SUKABUMIUPDATE.com – Di tengah ketatnya industri musik Eropa, nama Jay the Bird muncul sebagai representasi musisi diaspora Indonesia yang berhasil menancapkan eksistensinya. Berbasis di Hamburg, band blues ini tak hanya memikat pendengar lokal, tetapi juga konsisten merilis karya orisinal yang kini dapat dinikmati secara global di berbagai platform streaming, termasuk Spotify.
Terbentuk pada 2016, Jay the Bird telah menempuh perjalanan panjang hingga menemukan formasi solidnya saat ini. Mereka terdiri dari Timmy Hamsen (gitaris, asal Cibadak, Sukabumi), Fredo Ferdian (bassis, asal Yogyakarta & belakangan, posisi bassis diisi Oda), David Knaack (vokalis dan gitaris, keturunan Indonesia-Jerman), dan Daniel Rothe (drummer, asal Jerman). Kwartet ini dikenal rutin tampil di Cascadas, sebuah klub ikonis di Hamburg, serta berbagai festival musik di Jerman.

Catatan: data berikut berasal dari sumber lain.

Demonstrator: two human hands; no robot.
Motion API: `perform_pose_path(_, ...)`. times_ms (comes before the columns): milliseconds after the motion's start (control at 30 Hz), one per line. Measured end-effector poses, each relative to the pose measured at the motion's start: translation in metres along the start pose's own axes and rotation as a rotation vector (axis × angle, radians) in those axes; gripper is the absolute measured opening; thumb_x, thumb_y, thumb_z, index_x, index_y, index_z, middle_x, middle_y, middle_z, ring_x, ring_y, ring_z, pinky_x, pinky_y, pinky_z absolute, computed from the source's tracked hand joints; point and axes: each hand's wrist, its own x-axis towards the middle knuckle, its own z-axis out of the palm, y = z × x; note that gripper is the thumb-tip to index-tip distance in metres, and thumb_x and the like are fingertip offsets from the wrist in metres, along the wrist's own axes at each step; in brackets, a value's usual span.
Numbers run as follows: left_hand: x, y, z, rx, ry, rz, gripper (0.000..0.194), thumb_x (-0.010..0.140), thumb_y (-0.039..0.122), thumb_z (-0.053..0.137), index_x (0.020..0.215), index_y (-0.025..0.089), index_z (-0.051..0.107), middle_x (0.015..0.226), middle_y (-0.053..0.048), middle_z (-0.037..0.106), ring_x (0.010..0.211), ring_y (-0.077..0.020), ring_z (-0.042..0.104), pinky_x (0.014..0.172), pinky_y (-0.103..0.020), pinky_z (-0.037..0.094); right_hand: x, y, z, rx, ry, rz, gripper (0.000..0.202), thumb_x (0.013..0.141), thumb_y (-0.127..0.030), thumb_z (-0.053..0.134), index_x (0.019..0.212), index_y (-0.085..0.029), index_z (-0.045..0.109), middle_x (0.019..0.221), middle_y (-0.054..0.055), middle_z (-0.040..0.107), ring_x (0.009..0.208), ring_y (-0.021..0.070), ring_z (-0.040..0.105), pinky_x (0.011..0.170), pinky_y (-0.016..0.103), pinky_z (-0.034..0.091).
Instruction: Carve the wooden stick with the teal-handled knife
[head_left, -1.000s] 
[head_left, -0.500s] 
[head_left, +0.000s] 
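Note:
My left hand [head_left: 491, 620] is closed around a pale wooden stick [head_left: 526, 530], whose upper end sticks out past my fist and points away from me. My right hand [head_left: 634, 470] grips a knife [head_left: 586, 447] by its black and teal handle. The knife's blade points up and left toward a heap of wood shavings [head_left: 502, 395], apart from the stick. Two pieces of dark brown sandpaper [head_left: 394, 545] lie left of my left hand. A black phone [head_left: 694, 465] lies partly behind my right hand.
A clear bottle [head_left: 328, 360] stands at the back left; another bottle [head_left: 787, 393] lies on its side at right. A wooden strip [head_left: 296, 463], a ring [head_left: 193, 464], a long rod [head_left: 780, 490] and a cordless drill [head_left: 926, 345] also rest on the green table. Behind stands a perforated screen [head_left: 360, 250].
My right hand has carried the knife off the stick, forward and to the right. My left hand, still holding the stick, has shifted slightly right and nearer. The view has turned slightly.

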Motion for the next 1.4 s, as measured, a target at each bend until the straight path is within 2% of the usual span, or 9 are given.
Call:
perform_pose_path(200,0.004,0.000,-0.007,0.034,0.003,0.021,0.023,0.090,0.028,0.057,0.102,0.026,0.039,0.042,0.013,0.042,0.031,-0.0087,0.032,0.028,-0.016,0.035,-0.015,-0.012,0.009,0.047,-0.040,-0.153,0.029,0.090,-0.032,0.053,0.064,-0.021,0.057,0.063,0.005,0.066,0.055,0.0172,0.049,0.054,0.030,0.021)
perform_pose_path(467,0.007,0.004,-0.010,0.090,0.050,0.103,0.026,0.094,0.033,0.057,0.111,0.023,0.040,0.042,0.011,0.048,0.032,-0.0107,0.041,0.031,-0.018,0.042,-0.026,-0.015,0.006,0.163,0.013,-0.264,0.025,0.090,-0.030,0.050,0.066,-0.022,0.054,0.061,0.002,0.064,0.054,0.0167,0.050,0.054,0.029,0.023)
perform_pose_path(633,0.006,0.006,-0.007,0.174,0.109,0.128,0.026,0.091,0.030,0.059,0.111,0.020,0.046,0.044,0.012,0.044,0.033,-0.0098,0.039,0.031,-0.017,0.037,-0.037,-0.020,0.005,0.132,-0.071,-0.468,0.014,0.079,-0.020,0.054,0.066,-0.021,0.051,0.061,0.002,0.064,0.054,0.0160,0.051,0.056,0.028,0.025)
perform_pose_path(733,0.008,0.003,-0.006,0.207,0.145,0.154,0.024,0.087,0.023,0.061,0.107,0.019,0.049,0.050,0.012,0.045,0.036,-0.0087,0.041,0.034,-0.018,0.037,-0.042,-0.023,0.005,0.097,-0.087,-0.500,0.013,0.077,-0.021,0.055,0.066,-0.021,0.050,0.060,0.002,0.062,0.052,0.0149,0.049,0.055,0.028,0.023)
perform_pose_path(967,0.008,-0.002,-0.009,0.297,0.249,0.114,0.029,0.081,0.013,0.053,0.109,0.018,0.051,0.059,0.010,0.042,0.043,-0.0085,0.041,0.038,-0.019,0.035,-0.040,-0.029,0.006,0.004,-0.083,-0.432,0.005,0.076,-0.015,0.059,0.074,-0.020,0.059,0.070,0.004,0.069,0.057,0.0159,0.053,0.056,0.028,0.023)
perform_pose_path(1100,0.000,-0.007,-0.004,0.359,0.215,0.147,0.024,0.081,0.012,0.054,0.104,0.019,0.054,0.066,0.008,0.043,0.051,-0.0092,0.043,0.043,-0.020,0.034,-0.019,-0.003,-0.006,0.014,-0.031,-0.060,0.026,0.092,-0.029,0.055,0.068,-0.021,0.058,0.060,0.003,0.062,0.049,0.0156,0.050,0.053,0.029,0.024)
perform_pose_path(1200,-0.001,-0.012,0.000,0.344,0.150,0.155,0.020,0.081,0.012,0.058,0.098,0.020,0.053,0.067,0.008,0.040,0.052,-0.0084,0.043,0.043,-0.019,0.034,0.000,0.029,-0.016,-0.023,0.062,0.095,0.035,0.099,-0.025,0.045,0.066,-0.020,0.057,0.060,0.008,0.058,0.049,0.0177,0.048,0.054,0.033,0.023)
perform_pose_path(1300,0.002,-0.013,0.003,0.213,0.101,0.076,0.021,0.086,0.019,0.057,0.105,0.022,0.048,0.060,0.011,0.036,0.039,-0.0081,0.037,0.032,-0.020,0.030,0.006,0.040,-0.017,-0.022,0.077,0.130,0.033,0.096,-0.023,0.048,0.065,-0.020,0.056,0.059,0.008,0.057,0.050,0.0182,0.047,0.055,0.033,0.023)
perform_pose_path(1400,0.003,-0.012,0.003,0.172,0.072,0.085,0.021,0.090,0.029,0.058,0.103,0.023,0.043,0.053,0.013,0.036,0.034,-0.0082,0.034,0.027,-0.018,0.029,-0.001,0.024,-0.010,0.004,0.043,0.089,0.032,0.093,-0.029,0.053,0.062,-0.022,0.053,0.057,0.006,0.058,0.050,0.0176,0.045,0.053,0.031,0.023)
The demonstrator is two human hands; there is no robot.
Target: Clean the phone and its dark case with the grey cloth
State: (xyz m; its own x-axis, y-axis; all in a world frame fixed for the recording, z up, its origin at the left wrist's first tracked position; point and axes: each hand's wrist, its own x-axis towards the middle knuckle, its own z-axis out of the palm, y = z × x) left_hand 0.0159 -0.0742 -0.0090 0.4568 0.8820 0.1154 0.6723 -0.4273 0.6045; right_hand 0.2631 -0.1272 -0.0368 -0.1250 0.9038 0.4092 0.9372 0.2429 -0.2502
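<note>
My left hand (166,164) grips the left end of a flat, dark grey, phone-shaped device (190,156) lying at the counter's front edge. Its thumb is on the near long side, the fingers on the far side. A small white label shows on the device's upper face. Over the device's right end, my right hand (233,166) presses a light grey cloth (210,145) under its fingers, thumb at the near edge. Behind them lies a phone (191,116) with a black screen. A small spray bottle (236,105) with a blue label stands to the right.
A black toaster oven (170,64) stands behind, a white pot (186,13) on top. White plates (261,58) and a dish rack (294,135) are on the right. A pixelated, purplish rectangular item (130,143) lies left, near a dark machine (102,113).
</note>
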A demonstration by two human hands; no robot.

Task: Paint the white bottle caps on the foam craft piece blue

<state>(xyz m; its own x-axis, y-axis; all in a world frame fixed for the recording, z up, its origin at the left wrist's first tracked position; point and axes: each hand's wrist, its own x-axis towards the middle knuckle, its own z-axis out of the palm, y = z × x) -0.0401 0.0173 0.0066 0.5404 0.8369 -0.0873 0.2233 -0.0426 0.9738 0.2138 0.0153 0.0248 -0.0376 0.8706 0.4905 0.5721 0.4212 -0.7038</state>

Dua EP yang Mengukuhkan Eksistensi Mereka
Pada awal 2024, Jay the Bird merilis EP perdana mereka berjudul 'Phoenix'. Rilisan ini menjadi penanda kebangkitan kreativitas mereka, menunjukkan kematangan musikalitas yang tidak hanya mengandalkan lagu-lagu cover. EP 'Phoenix' berisi lima trek yang memadukan energi blues rock dengan sentuhan modern.
Tak berhenti di situ, awal 2025 mereka kembali menggebrak dengan EP kedua, 'It Might Get Loud'. Rilisan ini semakin mengukuhkan posisi mereka di kancah musik internasional. Beberapa single di dalamnya, seperti "Here We Go", "Been There", "Hurricane", "Miles Away", dan "Ginger the Cat", telah mendapatkan sambutan hangat dari para pendengar setia.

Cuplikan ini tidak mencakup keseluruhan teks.